Mein Anzug war vollkommen stutzermäßig; ich trug die feinste Leinwand zu Hemden, zog Ringe mit blitzenden Edelsteinen über meine braunen, harten Finger und kaufte mir sogar Handschuhe, um meine rauhen Hände wieder schön weiß und fein zu machen. Zum Unglück wurde ich noch obendrein, als Kapitän und betheiligter Eigenthümer eines schönen Schiffes, wirklich allgemein als ein gemachter Mann angesehen, von den übrigen Theilhabern am Schiffe öfters zu Tische gebeten, von allen Leuten zuvorkommend behandelt, und fühlte daher von Tage zu Tage meinen Stolz immer mehr anschwellen.

Im Uebrigen aber stand ich mich recht gut. Ich erhielt monatlich zehn Pfund Gehalt, dann den vierten Theil von dem Ertrage des Schiffes und hoffte endlich außerdem an den Waaren, welche ich für meine eigene Rechnung geladen hatte, ein Erkleckliches zu verdienen.

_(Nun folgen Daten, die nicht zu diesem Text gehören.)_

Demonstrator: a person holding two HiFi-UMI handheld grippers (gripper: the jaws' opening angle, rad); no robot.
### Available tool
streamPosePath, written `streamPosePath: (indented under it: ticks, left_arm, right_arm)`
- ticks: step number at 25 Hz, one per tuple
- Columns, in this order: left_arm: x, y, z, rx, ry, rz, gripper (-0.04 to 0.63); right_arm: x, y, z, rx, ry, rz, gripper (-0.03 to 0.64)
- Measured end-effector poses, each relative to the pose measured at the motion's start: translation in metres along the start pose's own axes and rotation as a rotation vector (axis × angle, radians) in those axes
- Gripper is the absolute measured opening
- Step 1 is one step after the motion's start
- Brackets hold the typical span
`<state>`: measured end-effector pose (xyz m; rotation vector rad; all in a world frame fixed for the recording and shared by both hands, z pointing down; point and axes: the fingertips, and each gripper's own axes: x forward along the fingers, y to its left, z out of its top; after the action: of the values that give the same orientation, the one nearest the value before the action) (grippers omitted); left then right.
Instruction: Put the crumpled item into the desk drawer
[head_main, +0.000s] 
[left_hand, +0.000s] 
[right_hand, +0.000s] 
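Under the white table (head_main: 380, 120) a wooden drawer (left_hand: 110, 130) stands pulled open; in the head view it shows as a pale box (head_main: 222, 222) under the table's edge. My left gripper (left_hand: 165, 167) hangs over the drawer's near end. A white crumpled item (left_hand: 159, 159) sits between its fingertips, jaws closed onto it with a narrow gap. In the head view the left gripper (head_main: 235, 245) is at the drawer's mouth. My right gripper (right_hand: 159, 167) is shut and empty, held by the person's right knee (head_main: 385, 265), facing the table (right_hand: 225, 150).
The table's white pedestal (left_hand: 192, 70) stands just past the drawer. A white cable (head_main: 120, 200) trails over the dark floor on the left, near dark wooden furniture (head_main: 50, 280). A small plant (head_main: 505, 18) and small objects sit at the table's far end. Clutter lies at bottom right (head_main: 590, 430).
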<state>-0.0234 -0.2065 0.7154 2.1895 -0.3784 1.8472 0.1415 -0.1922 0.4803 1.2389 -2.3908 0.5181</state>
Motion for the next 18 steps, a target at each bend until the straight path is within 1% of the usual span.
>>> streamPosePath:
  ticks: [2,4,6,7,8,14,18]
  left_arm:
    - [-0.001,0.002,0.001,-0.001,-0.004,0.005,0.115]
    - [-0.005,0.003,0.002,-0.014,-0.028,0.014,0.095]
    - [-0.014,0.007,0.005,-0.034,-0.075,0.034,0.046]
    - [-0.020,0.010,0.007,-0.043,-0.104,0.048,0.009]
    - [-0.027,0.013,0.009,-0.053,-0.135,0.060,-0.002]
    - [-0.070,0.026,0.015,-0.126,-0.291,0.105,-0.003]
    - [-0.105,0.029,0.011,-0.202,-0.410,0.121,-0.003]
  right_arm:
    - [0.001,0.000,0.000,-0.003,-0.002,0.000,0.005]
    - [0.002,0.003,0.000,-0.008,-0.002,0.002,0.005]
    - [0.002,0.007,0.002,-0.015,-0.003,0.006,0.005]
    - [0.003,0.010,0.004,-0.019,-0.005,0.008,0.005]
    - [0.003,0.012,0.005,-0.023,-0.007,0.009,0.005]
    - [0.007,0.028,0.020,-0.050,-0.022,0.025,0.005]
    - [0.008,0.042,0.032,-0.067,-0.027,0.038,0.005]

In Wahrheit kann ich daher sagen, daß dieser Abschnitt in meinem Leben gewiß in jeder Hinsicht der Glänzendste genannt zu werden verdient. Schade nur, daß er nicht von sehr langer Dauer war.«

Hier endigte für heute Robinson seine Erzählung, indem er versprach, so bald als möglich den Beschluß derselben zum Besten zu geben.